# [Supplied material]
══════════

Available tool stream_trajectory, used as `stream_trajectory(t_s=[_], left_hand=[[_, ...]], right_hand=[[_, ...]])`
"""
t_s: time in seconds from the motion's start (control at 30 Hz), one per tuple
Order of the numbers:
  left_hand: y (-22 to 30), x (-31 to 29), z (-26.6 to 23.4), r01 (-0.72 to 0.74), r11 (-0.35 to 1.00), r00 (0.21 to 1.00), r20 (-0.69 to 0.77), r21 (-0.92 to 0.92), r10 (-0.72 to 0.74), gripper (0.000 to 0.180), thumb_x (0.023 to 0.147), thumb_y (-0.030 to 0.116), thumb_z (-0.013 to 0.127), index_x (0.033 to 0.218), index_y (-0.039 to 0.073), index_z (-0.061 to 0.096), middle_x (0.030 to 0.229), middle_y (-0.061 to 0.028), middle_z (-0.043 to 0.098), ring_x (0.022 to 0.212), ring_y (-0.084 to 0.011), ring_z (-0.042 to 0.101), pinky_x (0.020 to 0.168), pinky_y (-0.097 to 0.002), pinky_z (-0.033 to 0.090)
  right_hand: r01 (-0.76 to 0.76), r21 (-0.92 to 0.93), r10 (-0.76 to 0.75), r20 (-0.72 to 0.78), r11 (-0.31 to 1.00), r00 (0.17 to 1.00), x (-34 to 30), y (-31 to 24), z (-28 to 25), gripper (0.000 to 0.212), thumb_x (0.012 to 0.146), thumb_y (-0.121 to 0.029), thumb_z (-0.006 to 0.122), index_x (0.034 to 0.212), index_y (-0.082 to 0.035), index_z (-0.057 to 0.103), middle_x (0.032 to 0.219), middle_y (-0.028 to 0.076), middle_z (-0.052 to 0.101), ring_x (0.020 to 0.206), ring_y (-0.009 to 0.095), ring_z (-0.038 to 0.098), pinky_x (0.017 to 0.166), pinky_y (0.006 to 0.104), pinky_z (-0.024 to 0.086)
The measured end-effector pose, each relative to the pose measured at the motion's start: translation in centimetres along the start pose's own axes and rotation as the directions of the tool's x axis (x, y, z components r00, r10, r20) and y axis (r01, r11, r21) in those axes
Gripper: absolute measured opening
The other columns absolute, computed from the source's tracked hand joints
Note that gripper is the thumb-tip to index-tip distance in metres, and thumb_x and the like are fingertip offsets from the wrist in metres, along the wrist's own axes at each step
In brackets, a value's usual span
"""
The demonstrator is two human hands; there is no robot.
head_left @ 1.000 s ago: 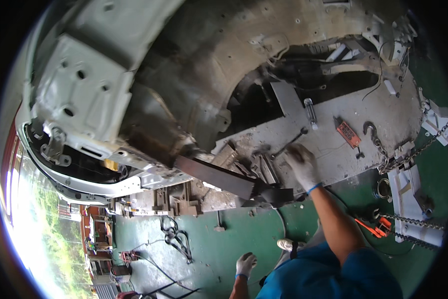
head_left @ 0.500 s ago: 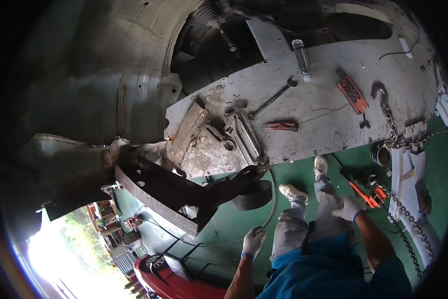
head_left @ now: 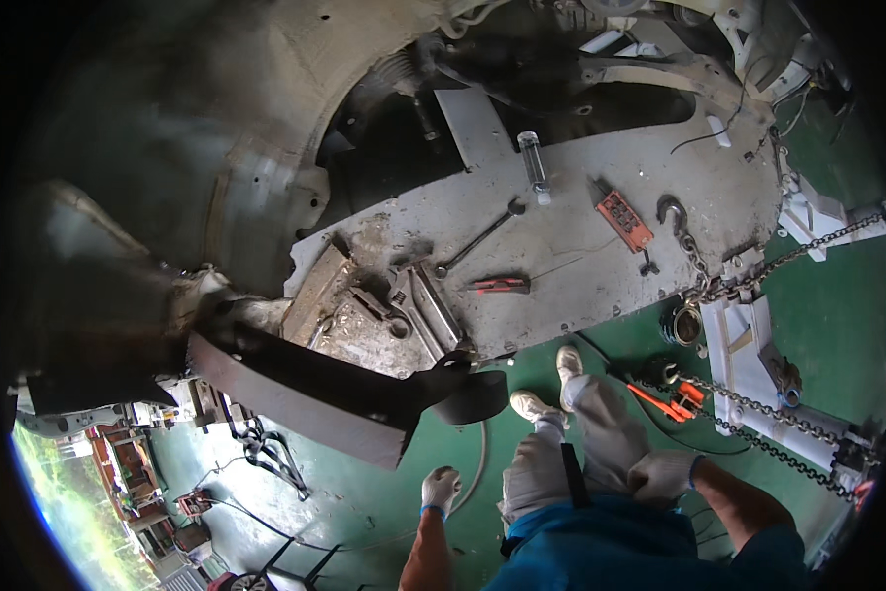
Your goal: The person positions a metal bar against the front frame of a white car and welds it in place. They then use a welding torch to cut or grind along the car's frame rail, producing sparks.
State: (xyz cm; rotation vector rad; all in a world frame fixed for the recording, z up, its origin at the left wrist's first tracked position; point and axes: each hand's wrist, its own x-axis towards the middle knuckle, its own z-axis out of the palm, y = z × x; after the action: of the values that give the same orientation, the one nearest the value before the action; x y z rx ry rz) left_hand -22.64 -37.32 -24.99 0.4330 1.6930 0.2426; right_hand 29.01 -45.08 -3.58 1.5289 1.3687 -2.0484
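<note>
Head view, left hand: the gloved left hand [head_left: 440, 488] hangs free at the near edge, fingers loosely curled and grasping nothing, above the green floor [head_left: 394, 492].
Head view, right hand: the gloved right hand [head_left: 663, 476] rests on the right thigh of the grey trousers [head_left: 601, 443]; the fingers are bent over the cloth and hold no tool.
Head view, feet: two light shoes [head_left: 549, 384] stand on the floor just near of the platform's edge.
Head view, platform: a dirty grey metal platform [head_left: 581, 266] lies far of the feet, under a stripped car body [head_left: 216, 148].
Head view, nearest tools: a red-handled tool [head_left: 499, 285] lies on the platform, far-left of the shoes; a long spanner [head_left: 479, 236] lies just far of it, apart from it.
Head view, other items: an orange control box [head_left: 621, 219] sits to the right, a clear bottle [head_left: 534, 165] farther off.
Head view, chains: a hook with chain [head_left: 687, 246] runs off the platform's right edge toward white stands [head_left: 749, 345].
Head view, dark panel: a dark bent panel [head_left: 305, 384] juts out at the left, well apart from both hands.
</note>
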Motion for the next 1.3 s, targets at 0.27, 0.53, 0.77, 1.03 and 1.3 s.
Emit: stream_trajectory(t_s=[0.27,0.53,0.77,1.03,1.3], left_hand=[[4.7,2.1,-2.4,-0.051,0.994,0.998,-0.033,0.096,0.054,0.012,0.095,0.006,0.068,0.104,-0.002,0.069,0.083,-0.0050,0.064,0.068,-0.0155,0.062,0.060,-0.0302,0.051],[14.6,-0.8,6.8,-0.774,0.217,0.632,0.711,0.595,0.306,0.039,0.098,0.032,0.078,0.127,0.006,0.075,0.111,-0.0127,0.080,0.099,-0.0203,0.075,0.089,-0.0370,0.060],[12.5,1.2,9.1,-0.521,0.781,0.796,0.526,0.344,0.300,0.057,0.106,0.039,0.062,0.148,0.000,0.056,0.144,-0.0226,0.063,0.129,-0.0339,0.064,0.113,-0.0467,0.048],[16.6,4.3,12.9,0.189,0.772,0.857,0.486,-0.607,0.172,0.069,0.111,0.049,0.046,0.155,-0.004,0.046,0.155,-0.0289,0.055,0.140,-0.0435,0.056,0.123,-0.0511,0.043],[18.8,11.5,20.5,0.416,-0.020,0.895,0.405,-0.909,0.186,0.061,0.103,0.048,0.066,0.136,-0.003,0.064,0.130,-0.0218,0.072,0.112,-0.0329,0.075,0.090,-0.0423,0.069]], right_hand=[[-0.050,-0.702,-0.597,-0.640,0.711,0.484,-0.7,-17.4,-11.1,0.028,0.092,-0.037,0.075,0.087,-0.010,0.070,0.081,0.014,0.070,0.080,0.032,0.075,0.071,0.0510,0.059],[-0.046,-0.813,-0.442,-0.361,0.580,0.821,1.8,-25.4,-23.8,0.024,0.094,-0.032,0.072,0.098,-0.008,0.073,0.085,0.015,0.074,0.092,0.032,0.077,0.080,0.0505,0.060],[-0.170,-0.867,-0.294,-0.334,0.468,0.895,18.4,-20.6,-33.3,0.028,0.090,-0.023,0.069,0.107,-0.004,0.080,0.101,0.021,0.079,0.095,0.039,0.077,0.085,0.0508,0.061],[0.079,-0.793,-0.311,-0.143,0.604,0.939,30.8,-14.3,-29.8,0.032,0.089,-0.029,0.069,0.104,-0.005,0.082,0.105,0.021,0.079,0.097,0.037,0.078,0.085,0.0502,0.062],[0.167,-0.742,-0.344,-0.091,0.649,0.934,32.2,-12.4,-29.2,0.030,0.090,-0.033,0.067,0.102,-0.009,0.081,0.103,0.019,0.080,0.097,0.038,0.078,0.084,0.0536,0.061]])
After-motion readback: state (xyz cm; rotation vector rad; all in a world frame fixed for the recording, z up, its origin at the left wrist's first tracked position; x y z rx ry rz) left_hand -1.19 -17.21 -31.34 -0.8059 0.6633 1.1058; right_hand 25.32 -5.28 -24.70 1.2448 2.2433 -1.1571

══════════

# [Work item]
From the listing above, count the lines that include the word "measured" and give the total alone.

# [Completed task]
2